La perception, qu’est-ce que c’est ?
L’enjeu ici est de comprendre quels changements s’opèrent entre le moment où nous voyons le monde et le moment où nous le percevons. L’essayiste français René Huyghe évoque en 1955 dans son livre Dialogue avec le visible que « Nos perceptions du monde physique s’organisent en nous (…) sous forme d’images qui représentent avec le plus de fidélité possible ce qui se passe autour de nous. Mais perceptions, sensations, ne tombent jamais dans un terrain neutre; elles engendrent immédiatement une réaction affective, une émotion, qui varient selon la nature de ce qui les provoque, mais aussi selon la nature de celui qui les reçoit. ».
Ainsi nous voyons tous le monde physique, objectif, accessible à tous, mais l’information n’est pas réceptionnée de la même manière. Nos sensations et perceptions sont subjectives (i.e propres à un sujet) : c’est à ce moment que se définit le monde sensible. L’art est le domaine le plus intéressant pour illustrer ce propos, et surtout les œuvres littéraires dont la lecture constitue une expérience individuelle que l’on peut facilement confronter à celle des autres. Huyghe a encore dit (chapitre sur La civilisation de l’image et la liberté) que « (…) La lecture se pratique isolément ; elle apporte ses matériaux intellectualisés devant le tribunal intérieur qui, sauvegardé dans son retrait, peut choisir, agglomérer à sa guise les éléments dont il entend nous enrichir. ».
Le monde intérieur chez les romantiques
On définit le monde intérieur comme l’ensemble des faits mentaux et psychiques, ou encore comme un ensemble de choses, de concepts ou d’êtres formant un univers particulier. Il est intéressant d’observer comment les auteurs romantiques parviennent à expliciter leur propre monde intérieur au monde extérieur (pour rappel, le romantisme est un mouvement artistique et littéraire ayant donné une large place aux descriptions poétiques, aux épanchements intimes et aux sujets sentimentaux).
Prenons l’exemple de Baudelaire, célèbre poète et critique littéraire né en 1821. Ce romantique confronte la violence du monde extérieur avec sa vision d’un monde idéal.
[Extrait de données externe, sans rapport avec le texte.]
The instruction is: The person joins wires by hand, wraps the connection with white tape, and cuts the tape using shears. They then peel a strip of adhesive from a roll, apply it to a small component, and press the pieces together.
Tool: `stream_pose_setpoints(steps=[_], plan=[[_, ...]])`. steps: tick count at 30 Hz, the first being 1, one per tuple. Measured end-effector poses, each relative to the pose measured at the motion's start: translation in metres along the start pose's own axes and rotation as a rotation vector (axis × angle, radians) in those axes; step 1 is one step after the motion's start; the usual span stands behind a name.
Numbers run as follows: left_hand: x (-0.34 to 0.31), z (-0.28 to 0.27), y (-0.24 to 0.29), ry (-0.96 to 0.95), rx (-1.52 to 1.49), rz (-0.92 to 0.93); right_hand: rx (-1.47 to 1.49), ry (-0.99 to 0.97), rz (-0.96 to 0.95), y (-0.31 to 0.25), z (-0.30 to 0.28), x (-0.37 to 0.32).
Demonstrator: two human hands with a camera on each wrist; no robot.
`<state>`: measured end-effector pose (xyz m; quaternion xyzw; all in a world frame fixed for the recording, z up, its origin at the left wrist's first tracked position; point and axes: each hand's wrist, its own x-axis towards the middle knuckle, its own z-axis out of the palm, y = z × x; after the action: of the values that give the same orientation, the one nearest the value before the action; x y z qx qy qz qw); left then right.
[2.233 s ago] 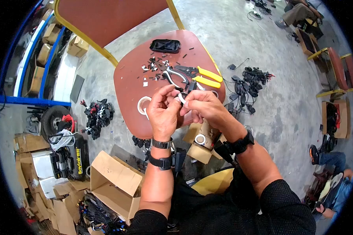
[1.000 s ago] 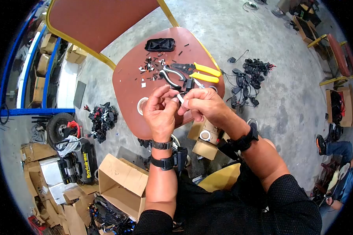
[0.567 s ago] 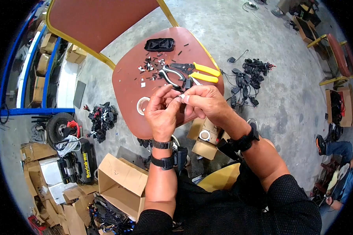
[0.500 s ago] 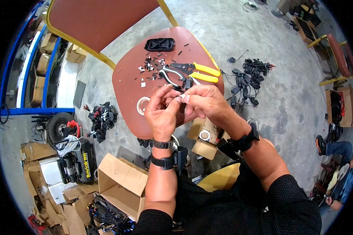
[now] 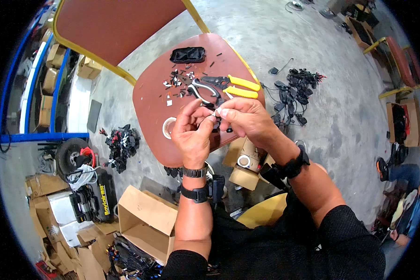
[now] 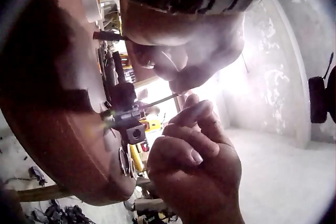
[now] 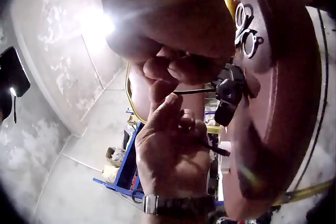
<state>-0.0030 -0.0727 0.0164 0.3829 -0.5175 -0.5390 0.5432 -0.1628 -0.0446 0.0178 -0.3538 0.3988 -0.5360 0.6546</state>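
My left hand [image 5: 193, 137] and right hand [image 5: 248, 120] meet fingertip to fingertip over the front of the chair seat [image 5: 149, 109]. Between them they pinch a thin black cable [image 6: 160, 100], and a small bit of white strip [image 5: 217, 112] shows at the fingertips in the head view. Black plastic connector [image 6: 132, 123] hangs on the cable, close by the seat. From the left palm pokes another cable end [image 7: 218, 150] with a reddish tip. Cutting pliers [image 5: 205, 90] and yellow-handled wire strippers [image 5: 241, 84] lie just beyond the hands.
On the seat are a tape roll [image 5: 168, 128], a black tray [image 5: 187, 54], several scraps [image 5: 175, 83] and scissors [image 7: 249, 43]. Piles of black cabled parts [image 5: 121, 147] lie on the floor. An open cardboard box [image 5: 147, 210] stands near my left forearm.
The white strip showed longer between the fingers a second ago; now only a small bit shows. The right fingers have shifted slightly and opened a little; the left hand has hardly moved.
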Motion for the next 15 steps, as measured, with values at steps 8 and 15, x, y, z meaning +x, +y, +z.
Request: stream_pose_setpoints(steps=[8,15], plan=[[-0.002,0.004,0.008,0.032,0.096,0.073,0.118,-0.107,0.007,-0.008,-0.005,-0.002],[-0.002,-0.001,0.004,0.088,0.09,0.083,0.176,-0.07,0.023,-0.021,-0.016,-0.003]])
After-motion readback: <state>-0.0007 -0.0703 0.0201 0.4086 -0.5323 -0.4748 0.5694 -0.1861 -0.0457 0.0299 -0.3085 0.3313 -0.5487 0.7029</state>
Il se confie d’ailleurs dans Mon cœur mis à nu : « Tout enfant, j’ai senti dans mon cœur deux sentiments contradictoires : l’horreur de la vie et l’extase de la vie. ». Il rejette le monde capitaliste marqué par le profit et le progrès, et s’amuse à décortiquer les gens qui l’entourent, leurs habitudes, leur quotidien… Il observe, mais surtout critique le monde qui l’entoure et qui lui donne le fameux « spleen » pour se réfugier dans l’idéal. Par exemple dans son poème L’Idéal, les « pâles roses » du monde extérieur deviennent « une fleur qui ressemble à mon rouge idéal » dans son monde intérieur.
En bref… : Le monde extérieur est interprété par chacun de manière singulière. Les éléments du monde objectif sont examinés par notre « tribunal intérieur », faisant qu’il y a autant de mondes différents que de personnes qui l’observent.